• EXERCISE: Extract the first line through the line containing "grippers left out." from the listing below, exactly as written.

───

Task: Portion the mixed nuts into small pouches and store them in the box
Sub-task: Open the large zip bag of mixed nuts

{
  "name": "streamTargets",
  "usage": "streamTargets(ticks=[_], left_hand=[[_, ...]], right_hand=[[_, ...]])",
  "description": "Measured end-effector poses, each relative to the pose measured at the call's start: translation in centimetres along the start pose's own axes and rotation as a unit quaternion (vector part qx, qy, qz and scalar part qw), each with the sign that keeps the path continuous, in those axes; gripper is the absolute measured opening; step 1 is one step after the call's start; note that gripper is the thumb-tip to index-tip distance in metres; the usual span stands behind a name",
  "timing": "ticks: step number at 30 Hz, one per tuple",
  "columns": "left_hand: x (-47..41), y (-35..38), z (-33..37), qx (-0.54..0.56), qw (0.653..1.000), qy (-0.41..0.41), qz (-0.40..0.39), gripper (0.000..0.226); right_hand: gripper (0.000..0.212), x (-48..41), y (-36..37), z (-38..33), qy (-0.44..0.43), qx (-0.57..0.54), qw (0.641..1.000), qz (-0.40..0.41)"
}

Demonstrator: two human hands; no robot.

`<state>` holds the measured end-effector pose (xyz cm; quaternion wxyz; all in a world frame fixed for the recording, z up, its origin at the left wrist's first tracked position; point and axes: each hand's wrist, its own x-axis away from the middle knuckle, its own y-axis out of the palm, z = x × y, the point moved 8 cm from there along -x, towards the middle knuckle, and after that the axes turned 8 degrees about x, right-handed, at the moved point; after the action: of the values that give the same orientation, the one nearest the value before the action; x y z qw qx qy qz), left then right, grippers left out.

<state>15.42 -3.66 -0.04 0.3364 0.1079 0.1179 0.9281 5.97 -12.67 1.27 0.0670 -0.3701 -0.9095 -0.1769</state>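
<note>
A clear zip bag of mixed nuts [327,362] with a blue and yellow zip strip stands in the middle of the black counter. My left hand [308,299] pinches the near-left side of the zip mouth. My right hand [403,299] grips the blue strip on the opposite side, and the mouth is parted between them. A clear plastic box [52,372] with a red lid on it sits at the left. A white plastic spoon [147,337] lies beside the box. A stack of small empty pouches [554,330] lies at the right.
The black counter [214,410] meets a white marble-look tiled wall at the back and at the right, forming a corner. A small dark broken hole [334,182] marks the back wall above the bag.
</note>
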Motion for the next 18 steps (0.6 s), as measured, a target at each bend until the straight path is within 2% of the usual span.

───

• REPLY TO THE EXERCISE:
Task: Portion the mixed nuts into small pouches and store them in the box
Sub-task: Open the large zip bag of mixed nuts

{
  "name": "streamTargets",
  "usage": "streamTargets(ticks=[_], left_hand=[[_, ...]], right_hand=[[_, ...]])",
  "description": "Measured end-effector poses, each relative to the pose measured at the call's start: translation in centimetres along the start pose's own axes and rotation as a unit quaternion (vector part qx, qy, qz and scalar part qw), each with the sign that keeps the path continuous, in those axes; gripper is the absolute measured opening; step 1 is one step after the call's start; note that gripper is the thumb-tip to index-tip distance in metres; the usual span stands behind a name",
  "timing": "ticks: step number at 30 Hz, one per tuple",
  "columns": "left_hand: x (-47..41), y (-35..38), z (-33..37), qx (-0.54..0.56), qw (0.653..1.000), qy (-0.41..0.41), qz (-0.40..0.39), gripper (0.000..0.226); right_hand: gripper (0.000..0.212), x (-48..41), y (-36..37), z (-38..33), qy (-0.44..0.43), qx (-0.57..0.54), qw (0.641..1.000), qz (-0.40..0.41)"
}

Demonstrator: two human hands; no robot.

`<state>` holds the measured end-effector pose (xyz cm; quaternion wxyz; all in a world frame fixed for the recording, z up, its origin at the left wrist's first tracked position; point and axes: each hand's wrist, its own x-axis away from the middle knuckle, its own y-axis out of the palm, z = x × y, the point moved 8 cm from there along -x, towards the middle knuckle, and after that the axes turned 8 degrees about x, right-handed, at the moved point; after the action: of the values that give the same orientation, the one nearest the value before the action; x y z qw qx qy qz), left then right, grippers left out.

Nothing more is needed for this exercise.